Saturday, August 13, 2022

VTL-2 part 3, Optimizing for the 6801

The 6801 is one of my favorite hobby horses -- or one of my favorite axes to grind. Motorola kind of missed out on some opportunities with it. I've ranted about that elsewhere, here I'll just make use of it for what it is.

If you wonder why I would do a hand-optimization of VTL-2 for the 6801, John Linville got me digging into the getting the 6800 version running, and I enjoy working with the 6801 almost as much as I enjoy working with the 6809. Anyway, it's a kind of recreational activity for me.

Two notes before I dig in: 

One is a CPX trick someone used in the 6800 source that won't work on the 6801. There's an FCB $9C at line 541 of the source I posted with the variables moved out of the direct page, in the middle of the DIVide routine. (It's from the original that I'm working with.) That's the op-code for CPX, and CPX doesn't affect carry or overflow on the 6800. It is used as an effective no-op to skip the SEC instruction, instead of using a branch around the set carry instruction. It saves one precious byte (and a couple of processor cycles). 

I've replaced it with a branch around in the optimizations for the 6801, because the 6801 fixes the CPX instruction to fully implement all flags for the sixteen-bit comparison, which means it ain't gonna work on the 6801. And it won't work for the 6809, either. 

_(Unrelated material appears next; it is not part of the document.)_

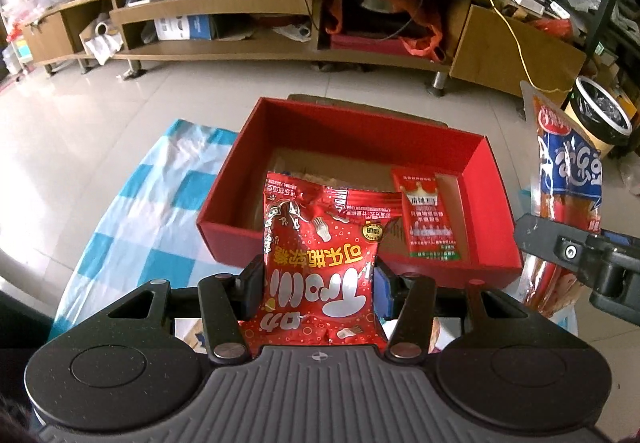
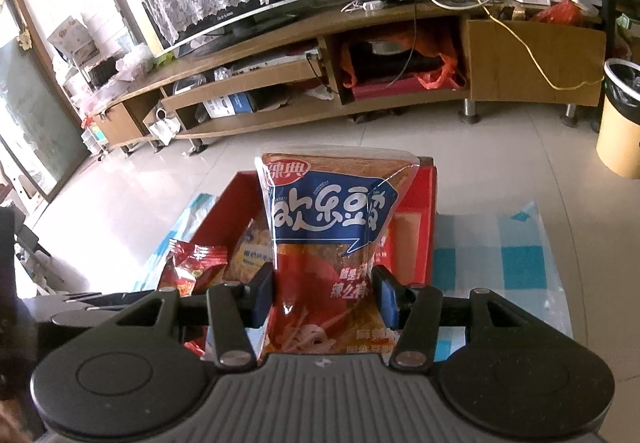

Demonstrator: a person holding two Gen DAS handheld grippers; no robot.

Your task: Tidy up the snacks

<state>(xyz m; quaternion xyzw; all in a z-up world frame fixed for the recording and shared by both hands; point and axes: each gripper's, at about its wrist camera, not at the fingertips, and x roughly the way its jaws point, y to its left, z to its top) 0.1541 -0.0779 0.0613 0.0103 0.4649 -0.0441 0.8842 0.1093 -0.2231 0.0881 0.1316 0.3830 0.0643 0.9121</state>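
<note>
My left gripper is shut on a red Trolli candy bag, held upright just in front of the open red box. A small red sachet leans inside the box at its right. My right gripper is shut on an orange and blue snack bag, held above the near side of the red box. That bag also shows at the right edge of the left wrist view. The Trolli bag appears at the lower left of the right wrist view.
The box sits on a blue and white checked cloth on a low table. A long wooden TV stand with a TV and cables stands across the tiled floor. A yellow bin stands at the right.
</note>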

(That's the thing about such tricks. They fall apart under progress.)

The other is that the 6800 uses a post-decrement push, so that the stack pointer is always pointing to the next available byte, not the last byte pushed. That's important in the insert-line-by-stack-blast routine, which I'm going to replace just as a matter of principle before I'm done, but the first version for the 6801 keeps it. 

For anyone getting ahead of me and cribbing from my conversions to work on the 6809 transliteration, remember that, and position Y or U correctly before you copy down or up, as you may choose, in your line insertion routine.

At the present point, I have it running on my fake 6801 simulator that I added to Joe H. Allen's EXORsim. This first version does easy stuff, like converting two-byte load and store sequences using the accumulators to single double-accumulator sequences. 

It also moves the temporary/local variables out of where they were hiding among the VTL pre-declared variables (and saving RAM space). Two of the temporaries were easily replaced with PSHX and PULX sequences (since the 6801 can do that). The others have usage patterns that don't fit so easily to shoving them off on the stack, so I moved them to the direct page.

Why, you ask? Why use extra RAM in the direct page when I just moved things out of the direct page?

Well, twenty bytes is a lot different from the entire 256 bytes of the direct page. Twenty bytes can be moved around with an appropriate ORG to fit your hardware. And moving those temporaries back into the direct page gives us back some of our code byte count savings that came from having it all in the direct page in the first place.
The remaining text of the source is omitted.